Conservative's hardest question
The most difficult fact to dismiss is that in Louisiana, absentee ballots were already mailed before Landry announced the postponement — meaning real voters, some of whom will not receive or act on the new information, will be disenfranchised through no fault of their own. The conservative argument that Landry acted responsibly is weakest precisely here: a responsible administration does not mail ballots and then postpone the election days before in-person early voting begins, and the argument that federal court disorder caused this does not undo the specific harm to specific voters holding ballots for races that no longer exist.

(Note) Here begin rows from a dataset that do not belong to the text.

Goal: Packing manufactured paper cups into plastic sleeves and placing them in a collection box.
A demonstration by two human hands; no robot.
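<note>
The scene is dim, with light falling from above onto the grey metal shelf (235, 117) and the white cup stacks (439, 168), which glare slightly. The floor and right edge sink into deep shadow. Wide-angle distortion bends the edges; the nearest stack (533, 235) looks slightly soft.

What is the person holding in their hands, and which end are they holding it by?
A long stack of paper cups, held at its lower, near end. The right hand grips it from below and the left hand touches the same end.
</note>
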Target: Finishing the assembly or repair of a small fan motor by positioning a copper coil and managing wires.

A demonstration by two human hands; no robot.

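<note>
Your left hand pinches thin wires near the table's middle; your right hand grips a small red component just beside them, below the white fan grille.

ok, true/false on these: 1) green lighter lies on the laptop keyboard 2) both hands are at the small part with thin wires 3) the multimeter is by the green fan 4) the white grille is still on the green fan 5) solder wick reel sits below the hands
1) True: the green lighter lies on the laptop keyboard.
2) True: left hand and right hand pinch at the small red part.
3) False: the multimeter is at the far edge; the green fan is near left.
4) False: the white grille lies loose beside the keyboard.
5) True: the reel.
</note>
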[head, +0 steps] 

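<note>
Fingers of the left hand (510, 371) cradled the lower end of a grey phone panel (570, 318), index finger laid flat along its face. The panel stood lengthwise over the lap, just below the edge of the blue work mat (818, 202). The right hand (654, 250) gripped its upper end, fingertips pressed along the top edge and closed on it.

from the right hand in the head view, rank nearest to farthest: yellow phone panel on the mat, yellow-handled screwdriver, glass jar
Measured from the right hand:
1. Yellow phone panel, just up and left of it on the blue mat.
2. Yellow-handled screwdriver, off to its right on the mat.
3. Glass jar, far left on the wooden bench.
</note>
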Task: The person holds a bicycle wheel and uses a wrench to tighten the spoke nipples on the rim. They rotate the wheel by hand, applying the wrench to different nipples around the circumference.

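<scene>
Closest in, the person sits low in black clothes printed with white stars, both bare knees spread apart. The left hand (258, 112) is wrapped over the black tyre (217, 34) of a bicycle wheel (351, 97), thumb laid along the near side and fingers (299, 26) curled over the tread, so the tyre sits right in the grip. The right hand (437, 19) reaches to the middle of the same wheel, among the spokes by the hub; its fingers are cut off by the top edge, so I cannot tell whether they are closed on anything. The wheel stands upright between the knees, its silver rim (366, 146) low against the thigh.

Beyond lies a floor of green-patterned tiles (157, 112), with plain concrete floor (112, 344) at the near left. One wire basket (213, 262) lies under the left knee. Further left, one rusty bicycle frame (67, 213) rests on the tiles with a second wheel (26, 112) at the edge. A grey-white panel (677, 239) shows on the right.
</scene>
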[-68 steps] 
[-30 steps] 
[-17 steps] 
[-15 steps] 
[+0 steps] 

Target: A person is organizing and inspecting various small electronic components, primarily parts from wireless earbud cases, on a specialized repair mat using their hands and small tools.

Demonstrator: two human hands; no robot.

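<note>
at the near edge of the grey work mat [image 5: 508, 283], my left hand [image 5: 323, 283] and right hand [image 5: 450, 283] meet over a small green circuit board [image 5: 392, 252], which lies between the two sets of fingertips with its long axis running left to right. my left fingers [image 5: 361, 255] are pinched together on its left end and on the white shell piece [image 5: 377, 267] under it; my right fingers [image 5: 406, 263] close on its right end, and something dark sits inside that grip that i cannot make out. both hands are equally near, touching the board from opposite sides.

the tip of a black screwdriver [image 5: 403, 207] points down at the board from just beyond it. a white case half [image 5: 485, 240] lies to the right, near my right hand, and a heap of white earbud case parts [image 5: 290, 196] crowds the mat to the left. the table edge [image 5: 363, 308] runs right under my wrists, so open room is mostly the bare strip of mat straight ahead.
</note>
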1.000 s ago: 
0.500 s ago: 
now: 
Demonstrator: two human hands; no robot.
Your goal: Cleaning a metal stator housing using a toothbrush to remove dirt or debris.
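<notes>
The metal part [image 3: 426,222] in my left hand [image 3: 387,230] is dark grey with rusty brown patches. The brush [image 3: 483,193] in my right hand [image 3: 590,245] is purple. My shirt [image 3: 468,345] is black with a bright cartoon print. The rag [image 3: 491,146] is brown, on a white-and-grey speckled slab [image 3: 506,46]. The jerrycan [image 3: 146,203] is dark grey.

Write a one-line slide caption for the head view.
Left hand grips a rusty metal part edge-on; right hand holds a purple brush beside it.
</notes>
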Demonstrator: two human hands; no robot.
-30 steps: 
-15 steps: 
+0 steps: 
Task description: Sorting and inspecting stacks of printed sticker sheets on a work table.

Liberal's hardest question
The Virginia case is genuinely complicated: if Democratic lawmakers actually did bypass required legislative procedures in implementing the referendum outcome, then the court's ruling may be procedurally defensible regardless of political motivation. A liberal argument that procedural rules should bend to democratic outcomes opens a door that cuts both ways — and we cannot selectively invoke process when it helps and dismiss it when it doesn't.
The Verdict
Both sides agree
Both sides agree that the administrative chaos—absentee ballots mailed under invalidated maps, postponed elections, confused voters—is real and represents a genuine harm to actual voters, regardless of who bears responsibility for causing it.
The real conflict
PREDICTION CONFLICT: Conservatives argue that preclearance would have added layers of federal litigation without preventing chaos (shifting it to the approval phase); liberals argue preclearance would have caught discriminatory intent before ballots were mailed—but neither side provides evidence about what preclearance would actually have accomplished in the specific 2023–2026 litigation cycles.
What nobody has answered
If federal preclearance would have prevented the May 2026 chaos in Louisiana, why did it not prevent similar mid-cycle map invalidations in Alabama through 2023–2026 when preclearance technically still applied to Alabama in earlier rounds—and what would have been different?